# Frame prediction given phoneme window

I will explain here my latests experiments with implementing the MLP model I talked about in this post. The main idea is to implement the function $Y_t$ using an MLP that predicts an acoustic frame (a sequence of acoustic samples), based on the previous frame(s) and a window of phonemes, and another model for implementing $S_t$, which takes the same input but tells us if we have to shift the window of phonemes one step ahead or not.

Training and validation sets

First I will start with explaining the dataset I used for training the model. You can find the code for dataset preparation script here. The input in each training example is composed of a fixed number of acoustic samples (e.g. 600 samples, which is equivalent to 2.5 frames of 240 samples) and one-hot representation of two phonemes corresponding to the current frame (current window of phonemes). The target is just the following sub-frame (e.g. 40 samples). In the experiment below I used data of 10 speakers, with 60 input samples, where each sample is a float in [-1,1], and 39*2 floats in {0,1} for one-hot representation for two phonemes. The target is 40 floats in [-1,1]. This dataset has 221,530 examples, and that’s again only for 10 speakers! It’s clear that we need an efficient (RAM-wise and CPU-wise) way to deal with data that what’s being done by Vincent. Validation set has the only 5 sentences from one speaker.

The MLP for $Y_t$

I used an MLP with 2 hidden layers each has 300 units with tanh activations. The activation function for the output is also tanh. I trained the network using learning rate 0.01 (I am annealing the learning rate linearly to 0 starting after 30 epochs), 100 samples per mini-batch, and L2 regularization term 0.0001.I haven’t done a hyper-parameter optimization on the grid, but I have tried several configurations for the size of the layers and even changed activation of hidden layers to rectifiers (I used GPU to run the experiments quickly), and this is the setting I found to perform best. The following figure shows training and validation error.

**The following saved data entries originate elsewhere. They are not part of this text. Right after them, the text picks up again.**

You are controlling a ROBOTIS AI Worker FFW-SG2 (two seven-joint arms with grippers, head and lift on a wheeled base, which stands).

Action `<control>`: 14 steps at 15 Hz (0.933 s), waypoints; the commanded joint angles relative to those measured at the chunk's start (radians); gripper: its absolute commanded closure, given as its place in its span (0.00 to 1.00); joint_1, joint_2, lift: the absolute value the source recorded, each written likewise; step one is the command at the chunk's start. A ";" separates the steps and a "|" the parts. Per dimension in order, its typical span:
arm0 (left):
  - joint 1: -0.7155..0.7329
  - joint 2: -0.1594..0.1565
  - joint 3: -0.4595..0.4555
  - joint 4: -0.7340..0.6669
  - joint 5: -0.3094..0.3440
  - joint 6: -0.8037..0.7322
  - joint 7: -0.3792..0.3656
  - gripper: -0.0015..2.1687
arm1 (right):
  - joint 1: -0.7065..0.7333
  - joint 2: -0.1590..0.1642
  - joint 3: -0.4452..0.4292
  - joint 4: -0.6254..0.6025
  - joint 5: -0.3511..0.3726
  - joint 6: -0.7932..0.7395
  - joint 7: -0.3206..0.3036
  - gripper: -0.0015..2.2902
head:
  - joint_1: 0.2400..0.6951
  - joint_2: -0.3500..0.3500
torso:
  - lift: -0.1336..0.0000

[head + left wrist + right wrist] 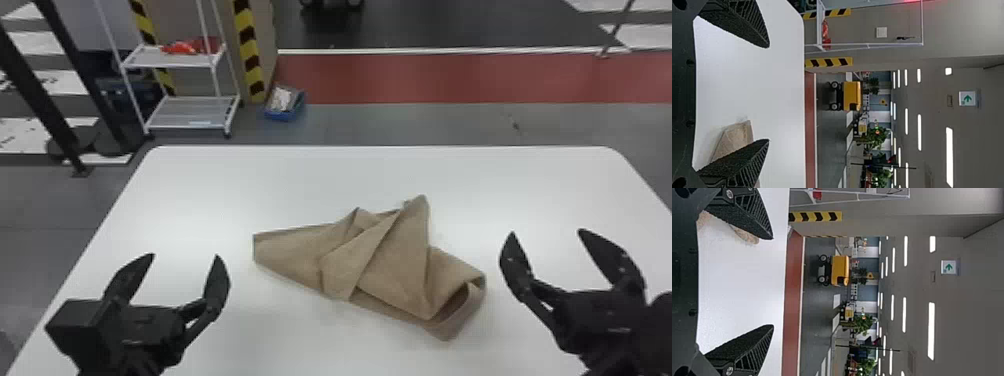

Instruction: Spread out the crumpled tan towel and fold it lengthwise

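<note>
In the head view the tan towel [380, 255] lies crumpled on the white table, with overlapping folds, a peak at its back and a curled loop at its right end. My left gripper [185, 257] stands open to the left of the towel, its fingers apart with nothing between them. To the towel's right is my right gripper [547, 232], also open and apart from the cloth. Part of the towel [734, 137] shows beside one finger of my left gripper [769, 93] in the left wrist view. The right wrist view has my right gripper [773, 282] with the towel [746, 235] partly behind one finger.
The white table [300, 175] extends around the towel, its rounded far corners in view. Beyond it, on the floor, stand a white wheeled shelf rack [192, 112] and a blue bin [285, 102], with striped posts close by.
</note>
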State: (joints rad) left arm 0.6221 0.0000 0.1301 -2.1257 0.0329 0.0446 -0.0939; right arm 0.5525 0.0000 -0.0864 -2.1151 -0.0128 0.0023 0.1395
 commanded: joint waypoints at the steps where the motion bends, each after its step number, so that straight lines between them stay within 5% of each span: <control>1: -0.001 -0.003 -0.003 0.001 -0.002 0.010 0.000 0.01 | -0.005 0.001 0.002 0.004 -0.001 0.000 0.000 0.04 | 1.00 0.56 | 0.10; 14: -0.007 -0.003 -0.001 0.012 -0.007 0.013 0.000 0.01 | -0.016 0.001 0.002 0.030 0.007 0.000 0.000 0.04 | 1.00 0.57 | 0.10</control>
State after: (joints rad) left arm 0.6151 0.0000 0.1288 -2.1162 0.0267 0.0577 -0.0936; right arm 0.5399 0.0000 -0.0832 -2.0925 -0.0135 0.0024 0.1395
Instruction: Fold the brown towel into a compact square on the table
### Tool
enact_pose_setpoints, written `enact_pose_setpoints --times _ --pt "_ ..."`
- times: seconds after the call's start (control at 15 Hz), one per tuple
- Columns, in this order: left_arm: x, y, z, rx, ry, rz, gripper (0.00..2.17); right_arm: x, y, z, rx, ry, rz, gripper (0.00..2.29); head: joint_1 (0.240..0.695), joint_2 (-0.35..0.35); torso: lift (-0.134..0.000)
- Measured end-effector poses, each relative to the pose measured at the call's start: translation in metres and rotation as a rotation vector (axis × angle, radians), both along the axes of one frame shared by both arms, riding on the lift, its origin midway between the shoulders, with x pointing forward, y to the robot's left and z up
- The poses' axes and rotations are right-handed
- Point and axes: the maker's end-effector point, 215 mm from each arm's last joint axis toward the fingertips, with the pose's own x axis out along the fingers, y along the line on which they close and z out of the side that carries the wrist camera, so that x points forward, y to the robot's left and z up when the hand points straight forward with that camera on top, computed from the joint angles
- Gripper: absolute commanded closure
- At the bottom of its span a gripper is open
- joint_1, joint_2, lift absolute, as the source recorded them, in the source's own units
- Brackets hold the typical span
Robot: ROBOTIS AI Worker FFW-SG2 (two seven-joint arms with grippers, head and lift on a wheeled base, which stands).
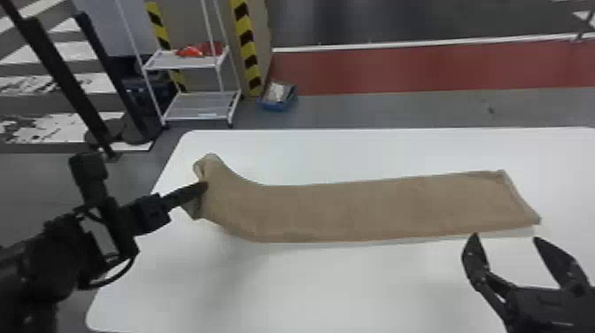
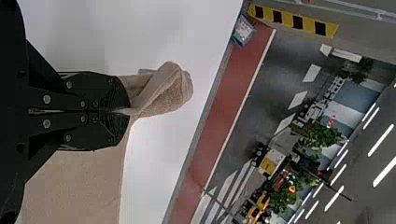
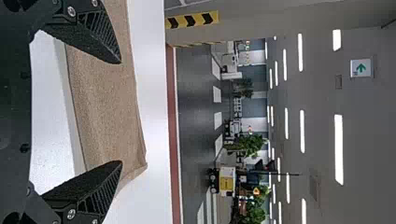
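Observation:
The brown towel [image 1: 354, 208] lies as a long flat strip across the white table, its left end lifted and bunched. My left gripper [image 1: 204, 187] is shut on that left end in the head view. In the left wrist view the left gripper [image 2: 127, 111] pinches the cloth, and a fold of the towel [image 2: 166, 91] sticks out past the fingertips. At the near right, my right gripper [image 1: 504, 239] stands open just in front of the towel's right end. From its own wrist, the right gripper [image 3: 121, 112] has widely parted fingers, with the towel [image 3: 105, 102] beyond them and nothing held.
The white table [image 1: 310, 288] has bare surface in front of and behind the strip. Beyond its far left edge stands a white wire cart [image 1: 195, 62], with a blue bin [image 1: 279, 96] on the floor beside it.

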Motion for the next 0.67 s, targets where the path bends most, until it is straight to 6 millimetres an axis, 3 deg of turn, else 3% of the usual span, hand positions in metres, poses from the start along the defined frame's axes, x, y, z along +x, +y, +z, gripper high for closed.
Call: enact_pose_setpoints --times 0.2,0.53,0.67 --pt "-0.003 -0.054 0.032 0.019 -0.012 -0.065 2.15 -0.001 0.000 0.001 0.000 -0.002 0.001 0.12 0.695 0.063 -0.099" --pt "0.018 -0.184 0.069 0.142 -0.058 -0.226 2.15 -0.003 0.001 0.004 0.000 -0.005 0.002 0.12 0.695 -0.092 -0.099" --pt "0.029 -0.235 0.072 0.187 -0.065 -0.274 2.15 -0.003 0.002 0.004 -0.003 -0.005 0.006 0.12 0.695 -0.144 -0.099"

The errors are very close and the model is clearly underfitting. I am not sure though why validation error is very close to training error though. The lowest error is 0.000816 and if you convert that into the scale of the original samples it turns out to be ~517.

Generating speech

In order to generate speech using this frame prediction model we really need something to give us a good alignment between phonemes and acoustic samples, and that’s what we want $S_t$ to do. However, we can cheat a little and assume that our $S_t$ is perfect, by taking the true alignment from our dataset. At the end if our frame prediction model doesn’t do a good job using the true alignment, there’s no point of wasting time in learning the alignment. This is what I did. The generation algorithms goes as follows: I take the current frame (in our case 600 samples) with the correct phoneme window, and feed them into the network, which gives us 40 samples, I shift it by 20 samples to the left and assign the first 20 predicted samples to the last 20 places of the shifted frame and consider that the new current frame and so on… Since sentences start with phoneme ‘#h’, I start with a frame of standard normal noise with small standard deviation. The generated signal is shown in blue in the following figure (green is the true speech signal):

Although the result is not impressive, I like that the model is able to capture some variability. The main problem I see here is the generated signal has much higher frequency and much lower amplitude. You can listen to the generated sound here. It sounds more like music! but you can still hear the variability. The code for the speech synthesizer is found here.

What’s next?

There are many directions for improvement. First, I want to train the model with the full dataset, so I need to check out Vincent’s data wrapper. I would like also to add more features to the input, for example the position of the current frame in the phoneme window, also I want to add speaker information. Another very important aspect is looking into better representation of the frames, which might be more robust to errors in prediction.